Because investments in major water and power infrastructure generally involve assets with an extremely long life and long-term amortization, these statements imply that the duration of the post-2024 CRT should be in the range of 30-50 years to provide the assurances for such long-term investments. But neither country is likely to commit to a new multi-decade term unless negotiated-for benefits will remain in line with actual benefits over the long term. This underscores the importance of the benefits formulas and other adaptive management provisions, discussed above, that anticipate long-term changes in relevant parameters and account for those changes in a manner fair and reasonably predictable to both sides.
OPTIONS FOR TREATY MODIFICATION
The CRT could be terminated and a completely new Treaty negotiated, signed by the President, with two-thirds majority approval by the U.S. Senate under the Treaty Clause of the U.S. Constitution, with parallel political processes in Canada. Following this course would present substantial and obvious political perils.
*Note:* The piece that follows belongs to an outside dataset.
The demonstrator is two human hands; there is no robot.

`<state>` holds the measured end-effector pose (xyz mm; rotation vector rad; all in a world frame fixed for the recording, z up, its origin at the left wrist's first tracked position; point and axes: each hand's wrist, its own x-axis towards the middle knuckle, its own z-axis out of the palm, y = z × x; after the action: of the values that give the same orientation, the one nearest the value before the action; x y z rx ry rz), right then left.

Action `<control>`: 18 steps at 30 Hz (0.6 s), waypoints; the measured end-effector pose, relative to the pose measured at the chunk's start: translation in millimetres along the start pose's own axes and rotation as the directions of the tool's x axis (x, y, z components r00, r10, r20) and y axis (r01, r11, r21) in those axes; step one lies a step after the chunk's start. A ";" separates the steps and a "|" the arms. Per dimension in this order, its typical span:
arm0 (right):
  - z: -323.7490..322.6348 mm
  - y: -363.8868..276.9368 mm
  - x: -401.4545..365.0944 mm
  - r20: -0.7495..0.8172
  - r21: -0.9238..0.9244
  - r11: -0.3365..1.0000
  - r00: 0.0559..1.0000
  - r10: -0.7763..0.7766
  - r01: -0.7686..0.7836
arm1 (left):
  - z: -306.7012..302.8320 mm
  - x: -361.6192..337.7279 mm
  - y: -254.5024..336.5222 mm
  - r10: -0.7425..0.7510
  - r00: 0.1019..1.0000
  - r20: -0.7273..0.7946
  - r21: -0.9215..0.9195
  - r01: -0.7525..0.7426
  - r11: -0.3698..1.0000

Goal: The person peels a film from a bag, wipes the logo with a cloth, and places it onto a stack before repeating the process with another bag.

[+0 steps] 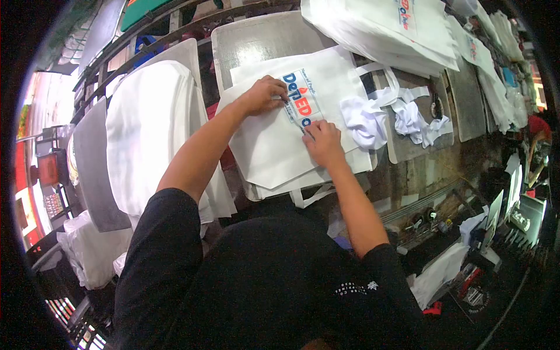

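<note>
A white fabric bag (265, 149) with a blue and red "DepED" print (300, 102) lies flat in front of me on a grey board. My left hand (265, 96) rests at the left edge of the print, its fingers curled and pressed down. At the print's lower end is my right hand (324, 144), fingers bent together in a pinch. A thin, pale bluish edge runs along the print between both hands; what the fingers hold is too small to make out. A white handle (309, 198) sticks out below the bag.
To the left, a thick stack of white sheets (149, 134) drapes over another board. Printed white bags (379, 29) are piled at the upper right. Crumpled white cloth (364, 119) and straps (414, 116) lie to the right, near a metal rail (426, 198).
</note>
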<state>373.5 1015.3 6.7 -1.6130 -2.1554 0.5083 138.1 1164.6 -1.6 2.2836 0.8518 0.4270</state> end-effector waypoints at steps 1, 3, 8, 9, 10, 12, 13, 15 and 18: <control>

Fortunately, there are a number of options available to negotiators other than allow the CRT to continue in its current form indefinitely or terminating it and negotiating an entirely new Treaty.
The menu of options available to negotiators includes, for example, an exchange of notes, reflecting agreement between the two nations on specific issues. Such an exchange of notes occurred when the CRT was ratified in 1964, and was aimed at clarifying some portions of the 1961 text. The CRT also includes Annexes and Protocols that set forth details on flood control, downstream power benefits calculations, and other issues, which could be modified without terminating the CRT itself. Similarly, contracts along the lines of the CSPE or implementation legislation in one or both countries could be used as the vehicle for modernization, or to address specific problems, without requiring Treaty termination.
These options have important differences involving, for example, whether formal legislative approval is required, how the agreement is enforced, and how durable the agreement would be over time. Fortunately, the range of options available will allow negotiators to select one or more options that are appropriate for the particular issues being addressed, the need for permanence, and the desire for formal political approval.
NON-TREATY STORAGE AGREEMENT
When Canada actually constructed the Mica Dam, it included an additional 5 MAF of storage that was not required under the CRT. This is referred to as "Non-Treaty Storage." Use of the Non-Treaty Storage has been governed for several decades under a series of agreements between the U.S. Entity and BC Hydro. The most recent Non-Treaty Storage Agreement ("NTSA"), signed in 2012, governs operation of the Non-Treaty Storage through September 15, 2024, so will end simultaneously with the expiration of the CRT's 60-year minimum term. The 2012 NTSA is remarkable in that it generated almost no controversy, a nearly unheard-of feat for any BPA matter involving significant water and power resources. It also addresses many of the same issues that the Recommendations identify as concerns, and therefore may serve as a model for resolution of those issues in the post-2024 CRT.
The NTSA provides the BPA and BC Hydro each have continuing access to 1.5 MAF of Mica's active storage, and BC Hydro may make available to BPA an additional 1 MAF from the Mica reservoir at its discretion. Except for provisions addressing dry years, all transactions are by mutual agreement and are coordinated on a weekly basis. Canada receives an equitable share of the downstream energy created by coordinated use of Non-Treaty Storage, with value determined by referenced to published energy price indices for the Mid-Columbia energy trading hub. BPA has used the added flexibility provided by the NTSA to benefit, for example, fisheries in the U.S., and to enhance power production at U.S. hydroelectric facilities.
September 16 marks a key juncture in the history of the Columbia River and surrounding regions. That date marks the opening of a process that is likely to result in substantial changes to the bi-national framework that has successfully governed the Columbia River for the last half-century. September 16 therefore represents a literally once-in-a-lifetime opportunity to shape the future of the River and the region through modernization of the CRT. The Recommendations developed by the two sides document major differences on a range of important issues. Over the long course of CRT negotiation and implementation, however, both sides have shown a remarkable capacity for identifying creative approaches to resolving differences and creating mutual benefits. There is good reason to believe this spirit of creative problem solving can help bridge the gaps between the two sides. Whether and how these solutions are developed will have profound and long-lasting impacts on the River, its resources, and the millions of people who depend on those resources.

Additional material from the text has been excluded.